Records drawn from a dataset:
-=-=-=-=-

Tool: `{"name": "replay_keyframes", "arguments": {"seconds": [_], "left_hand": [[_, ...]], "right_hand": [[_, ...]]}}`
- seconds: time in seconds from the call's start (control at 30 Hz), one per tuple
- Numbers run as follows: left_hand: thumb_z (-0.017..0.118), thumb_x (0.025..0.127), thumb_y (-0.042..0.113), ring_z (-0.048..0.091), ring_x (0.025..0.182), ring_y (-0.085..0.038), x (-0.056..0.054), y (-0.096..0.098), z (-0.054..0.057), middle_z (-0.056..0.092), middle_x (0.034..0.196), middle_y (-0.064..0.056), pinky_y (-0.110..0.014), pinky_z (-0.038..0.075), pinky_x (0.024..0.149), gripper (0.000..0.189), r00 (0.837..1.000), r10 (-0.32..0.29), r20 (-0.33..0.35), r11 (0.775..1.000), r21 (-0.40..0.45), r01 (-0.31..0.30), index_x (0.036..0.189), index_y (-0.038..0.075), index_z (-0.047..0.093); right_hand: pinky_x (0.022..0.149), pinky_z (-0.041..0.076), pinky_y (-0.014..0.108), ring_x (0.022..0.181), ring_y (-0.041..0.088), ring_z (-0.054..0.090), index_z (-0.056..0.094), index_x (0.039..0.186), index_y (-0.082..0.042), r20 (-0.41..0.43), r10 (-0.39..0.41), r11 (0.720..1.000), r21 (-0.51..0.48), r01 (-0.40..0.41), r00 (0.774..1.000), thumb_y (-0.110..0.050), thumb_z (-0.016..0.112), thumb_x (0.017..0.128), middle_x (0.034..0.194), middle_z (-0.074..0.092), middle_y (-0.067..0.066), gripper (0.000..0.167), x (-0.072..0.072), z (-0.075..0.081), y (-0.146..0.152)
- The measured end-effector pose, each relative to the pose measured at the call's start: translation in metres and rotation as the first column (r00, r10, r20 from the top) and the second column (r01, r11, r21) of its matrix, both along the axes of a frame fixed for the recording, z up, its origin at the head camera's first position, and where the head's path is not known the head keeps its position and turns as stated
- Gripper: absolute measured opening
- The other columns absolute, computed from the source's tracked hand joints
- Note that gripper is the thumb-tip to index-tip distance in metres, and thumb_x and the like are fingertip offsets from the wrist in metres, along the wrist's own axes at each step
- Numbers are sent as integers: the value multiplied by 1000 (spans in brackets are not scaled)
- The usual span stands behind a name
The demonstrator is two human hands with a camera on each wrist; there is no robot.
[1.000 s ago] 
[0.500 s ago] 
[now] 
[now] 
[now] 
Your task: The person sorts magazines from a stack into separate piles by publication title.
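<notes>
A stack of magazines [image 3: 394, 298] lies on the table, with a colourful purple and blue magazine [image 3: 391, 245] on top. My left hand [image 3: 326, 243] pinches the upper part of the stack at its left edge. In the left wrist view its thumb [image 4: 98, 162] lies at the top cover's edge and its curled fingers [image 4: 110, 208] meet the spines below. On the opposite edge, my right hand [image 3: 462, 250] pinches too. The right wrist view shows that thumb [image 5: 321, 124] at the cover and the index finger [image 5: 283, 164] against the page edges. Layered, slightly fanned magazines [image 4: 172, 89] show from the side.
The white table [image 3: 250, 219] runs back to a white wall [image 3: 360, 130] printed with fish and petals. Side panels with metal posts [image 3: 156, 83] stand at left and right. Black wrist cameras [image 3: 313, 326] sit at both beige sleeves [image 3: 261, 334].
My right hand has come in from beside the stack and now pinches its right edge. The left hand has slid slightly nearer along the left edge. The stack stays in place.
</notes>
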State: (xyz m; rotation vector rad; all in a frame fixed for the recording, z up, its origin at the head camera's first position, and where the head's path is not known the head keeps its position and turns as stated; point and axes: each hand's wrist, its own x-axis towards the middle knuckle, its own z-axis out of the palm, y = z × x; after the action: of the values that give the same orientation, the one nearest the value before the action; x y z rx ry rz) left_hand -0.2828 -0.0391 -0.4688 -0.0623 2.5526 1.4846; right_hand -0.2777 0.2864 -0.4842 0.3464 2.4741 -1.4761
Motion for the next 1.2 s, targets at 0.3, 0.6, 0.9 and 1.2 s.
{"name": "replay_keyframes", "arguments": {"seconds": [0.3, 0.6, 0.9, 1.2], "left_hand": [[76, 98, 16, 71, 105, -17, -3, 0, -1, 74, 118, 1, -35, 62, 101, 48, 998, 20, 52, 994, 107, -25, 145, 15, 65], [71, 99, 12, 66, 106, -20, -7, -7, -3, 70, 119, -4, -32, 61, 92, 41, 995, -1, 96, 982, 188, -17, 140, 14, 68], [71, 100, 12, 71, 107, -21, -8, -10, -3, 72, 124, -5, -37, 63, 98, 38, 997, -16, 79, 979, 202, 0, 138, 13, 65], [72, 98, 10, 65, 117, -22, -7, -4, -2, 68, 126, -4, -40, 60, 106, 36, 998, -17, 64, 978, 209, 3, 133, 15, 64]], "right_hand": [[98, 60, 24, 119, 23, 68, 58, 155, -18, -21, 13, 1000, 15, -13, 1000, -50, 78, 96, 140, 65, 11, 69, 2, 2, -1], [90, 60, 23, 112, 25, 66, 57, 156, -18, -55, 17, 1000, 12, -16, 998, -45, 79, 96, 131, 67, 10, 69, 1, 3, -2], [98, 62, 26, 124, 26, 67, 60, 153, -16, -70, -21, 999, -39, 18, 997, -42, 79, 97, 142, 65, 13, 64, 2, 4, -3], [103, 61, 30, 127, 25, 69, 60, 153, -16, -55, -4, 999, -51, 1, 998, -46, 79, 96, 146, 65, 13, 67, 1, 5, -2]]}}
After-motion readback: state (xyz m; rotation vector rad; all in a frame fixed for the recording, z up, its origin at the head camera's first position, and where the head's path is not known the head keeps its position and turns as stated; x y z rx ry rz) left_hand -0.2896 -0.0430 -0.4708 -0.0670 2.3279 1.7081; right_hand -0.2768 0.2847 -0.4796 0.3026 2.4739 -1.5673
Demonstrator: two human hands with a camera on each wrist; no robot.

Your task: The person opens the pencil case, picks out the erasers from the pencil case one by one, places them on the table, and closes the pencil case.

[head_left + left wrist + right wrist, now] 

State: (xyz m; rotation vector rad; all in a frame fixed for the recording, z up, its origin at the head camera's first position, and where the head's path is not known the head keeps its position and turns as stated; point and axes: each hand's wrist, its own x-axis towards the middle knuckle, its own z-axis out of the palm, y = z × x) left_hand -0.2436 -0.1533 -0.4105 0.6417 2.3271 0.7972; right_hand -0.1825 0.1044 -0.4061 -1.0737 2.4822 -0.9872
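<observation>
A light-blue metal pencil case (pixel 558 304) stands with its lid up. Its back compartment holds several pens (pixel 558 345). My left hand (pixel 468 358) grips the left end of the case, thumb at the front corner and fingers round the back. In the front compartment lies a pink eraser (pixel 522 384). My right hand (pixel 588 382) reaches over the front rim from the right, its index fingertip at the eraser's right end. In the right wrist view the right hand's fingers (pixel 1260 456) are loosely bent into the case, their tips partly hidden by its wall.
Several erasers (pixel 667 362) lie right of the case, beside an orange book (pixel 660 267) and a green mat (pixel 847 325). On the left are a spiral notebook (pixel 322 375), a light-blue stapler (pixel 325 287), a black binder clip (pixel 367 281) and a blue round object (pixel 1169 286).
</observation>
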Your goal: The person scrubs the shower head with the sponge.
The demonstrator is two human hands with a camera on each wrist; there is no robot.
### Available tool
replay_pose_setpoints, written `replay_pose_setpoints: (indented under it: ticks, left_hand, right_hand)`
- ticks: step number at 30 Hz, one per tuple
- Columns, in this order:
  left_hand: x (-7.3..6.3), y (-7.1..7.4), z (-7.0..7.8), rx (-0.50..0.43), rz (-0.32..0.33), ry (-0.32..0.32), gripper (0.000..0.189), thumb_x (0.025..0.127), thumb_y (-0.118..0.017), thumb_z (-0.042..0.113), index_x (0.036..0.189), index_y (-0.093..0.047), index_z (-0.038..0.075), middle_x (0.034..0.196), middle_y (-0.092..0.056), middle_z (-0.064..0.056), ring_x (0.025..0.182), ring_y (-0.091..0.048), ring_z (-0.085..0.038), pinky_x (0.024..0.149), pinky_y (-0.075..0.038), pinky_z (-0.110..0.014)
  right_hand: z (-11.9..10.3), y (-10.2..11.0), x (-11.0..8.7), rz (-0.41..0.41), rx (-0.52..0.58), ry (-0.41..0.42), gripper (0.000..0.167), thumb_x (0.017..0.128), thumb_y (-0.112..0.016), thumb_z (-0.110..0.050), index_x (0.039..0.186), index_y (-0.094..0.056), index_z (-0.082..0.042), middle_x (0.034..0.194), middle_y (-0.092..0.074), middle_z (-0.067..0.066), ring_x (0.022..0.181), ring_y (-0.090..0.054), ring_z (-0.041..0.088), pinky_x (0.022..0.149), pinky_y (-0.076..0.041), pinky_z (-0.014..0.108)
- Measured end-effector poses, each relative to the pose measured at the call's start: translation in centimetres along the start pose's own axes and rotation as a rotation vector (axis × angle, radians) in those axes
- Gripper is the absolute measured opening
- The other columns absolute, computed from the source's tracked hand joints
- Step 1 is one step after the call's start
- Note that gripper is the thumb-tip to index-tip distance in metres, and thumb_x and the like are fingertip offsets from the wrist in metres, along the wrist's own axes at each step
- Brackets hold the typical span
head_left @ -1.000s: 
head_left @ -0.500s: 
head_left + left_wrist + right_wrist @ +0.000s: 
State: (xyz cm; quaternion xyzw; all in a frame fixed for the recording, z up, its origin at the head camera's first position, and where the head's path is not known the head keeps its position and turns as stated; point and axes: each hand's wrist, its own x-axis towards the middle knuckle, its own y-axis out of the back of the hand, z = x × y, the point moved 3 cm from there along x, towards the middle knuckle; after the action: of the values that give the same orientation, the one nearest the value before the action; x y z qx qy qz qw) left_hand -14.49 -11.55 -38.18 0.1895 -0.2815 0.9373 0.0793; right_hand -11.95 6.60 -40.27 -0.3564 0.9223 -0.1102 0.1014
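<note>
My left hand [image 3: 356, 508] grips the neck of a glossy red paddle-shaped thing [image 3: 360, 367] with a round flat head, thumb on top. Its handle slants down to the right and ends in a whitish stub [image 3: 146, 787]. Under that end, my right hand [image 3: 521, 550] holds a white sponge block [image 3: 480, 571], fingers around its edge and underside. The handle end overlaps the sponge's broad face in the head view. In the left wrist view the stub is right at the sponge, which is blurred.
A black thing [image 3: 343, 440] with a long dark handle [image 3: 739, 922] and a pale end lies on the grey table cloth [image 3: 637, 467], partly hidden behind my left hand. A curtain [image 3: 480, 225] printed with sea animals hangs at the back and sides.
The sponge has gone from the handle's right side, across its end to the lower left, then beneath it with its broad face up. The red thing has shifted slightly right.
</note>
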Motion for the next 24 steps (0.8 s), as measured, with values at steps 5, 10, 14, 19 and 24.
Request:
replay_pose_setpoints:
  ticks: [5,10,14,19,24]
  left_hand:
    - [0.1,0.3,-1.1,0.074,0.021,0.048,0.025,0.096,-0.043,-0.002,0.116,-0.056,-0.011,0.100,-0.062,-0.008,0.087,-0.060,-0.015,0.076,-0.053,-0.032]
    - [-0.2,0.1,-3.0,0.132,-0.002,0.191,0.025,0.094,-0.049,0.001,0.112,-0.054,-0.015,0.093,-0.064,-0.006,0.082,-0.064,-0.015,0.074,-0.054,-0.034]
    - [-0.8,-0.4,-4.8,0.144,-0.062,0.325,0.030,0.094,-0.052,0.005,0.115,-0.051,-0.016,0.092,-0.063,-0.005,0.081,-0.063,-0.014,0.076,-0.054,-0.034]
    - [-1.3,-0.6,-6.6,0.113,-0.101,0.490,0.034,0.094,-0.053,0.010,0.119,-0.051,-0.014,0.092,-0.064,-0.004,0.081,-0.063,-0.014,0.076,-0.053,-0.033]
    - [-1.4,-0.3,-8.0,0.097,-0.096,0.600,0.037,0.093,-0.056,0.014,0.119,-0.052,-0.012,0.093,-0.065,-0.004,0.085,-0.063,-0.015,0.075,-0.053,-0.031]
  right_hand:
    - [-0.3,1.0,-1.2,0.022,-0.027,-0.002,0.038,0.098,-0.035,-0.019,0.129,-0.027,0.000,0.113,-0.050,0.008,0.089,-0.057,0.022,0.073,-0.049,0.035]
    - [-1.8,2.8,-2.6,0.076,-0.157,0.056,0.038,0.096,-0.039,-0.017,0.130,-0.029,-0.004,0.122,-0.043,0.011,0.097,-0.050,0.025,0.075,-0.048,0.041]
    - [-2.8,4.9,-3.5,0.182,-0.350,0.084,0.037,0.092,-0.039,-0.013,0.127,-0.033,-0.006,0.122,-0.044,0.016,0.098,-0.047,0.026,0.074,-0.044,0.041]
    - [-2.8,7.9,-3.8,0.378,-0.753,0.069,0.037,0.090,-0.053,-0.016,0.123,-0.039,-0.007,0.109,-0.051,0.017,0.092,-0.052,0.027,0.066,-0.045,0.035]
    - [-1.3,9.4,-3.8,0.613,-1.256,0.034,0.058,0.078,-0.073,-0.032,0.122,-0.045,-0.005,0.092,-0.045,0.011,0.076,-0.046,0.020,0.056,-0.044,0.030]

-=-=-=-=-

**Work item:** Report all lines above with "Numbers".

**Worked solution:**
- Numbers run as follows: left_hand: thumb_z (-0.017..0.118), thumb_x (0.025..0.127), thumb_y (-0.042..0.113), ring_z (-0.048..0.091), ring_x (0.025..0.182), ring_y (-0.085..0.038), x (-0.056..0.054), y (-0.096..0.098), z (-0.054..0.057), middle_z (-0.056..0.092), middle_x (0.034..0.196), middle_y (-0.064..0.056), pinky_y (-0.110..0.014), pinky_z (-0.038..0.075), pinky_x (0.024..0.149), gripper (0.000..0.189), r00 (0.837..1.000), r10 (-0.32..0.29), r20 (-0.33..0.35), r11 (0.775..1.000), r21 (-0.40..0.45), r01 (-0.31..0.30), index_x (0.036..0.189), index_y (-0.038..0.075), index_z (-0.047..0.093); right_hand: pinky_x (0.022..0.149), pinky_z (-0.041..0.076), pinky_y (-0.014..0.108), ring_x (0.022..0.181), ring_y (-0.041..0.088), ring_z (-0.054..0.090), index_z (-0.056..0.094), index_x (0.039..0.186), index_y (-0.082..0.042), r20 (-0.41..0.43), r10 (-0.39..0.41), r11 (0.720..1.000), r21 (-0.51..0.48), r01 (-0.40..0.41), r00 (0.774..1.000), thumb_y (-0.110..0.050), thumb_z (-0.016..0.112), thumb_x (0.017..0.128), middle_x (0.034..0.194), middle_z (-0.074..0.092), middle_y (-0.067..0.066), gripper (0.000..0.167), x (-0.072..0.072), z (-0.075..0.081), y (-0.146..0.152)
- Numbers are sent as integers: the value multiplied by 1000 (spans in brackets are not scaled)

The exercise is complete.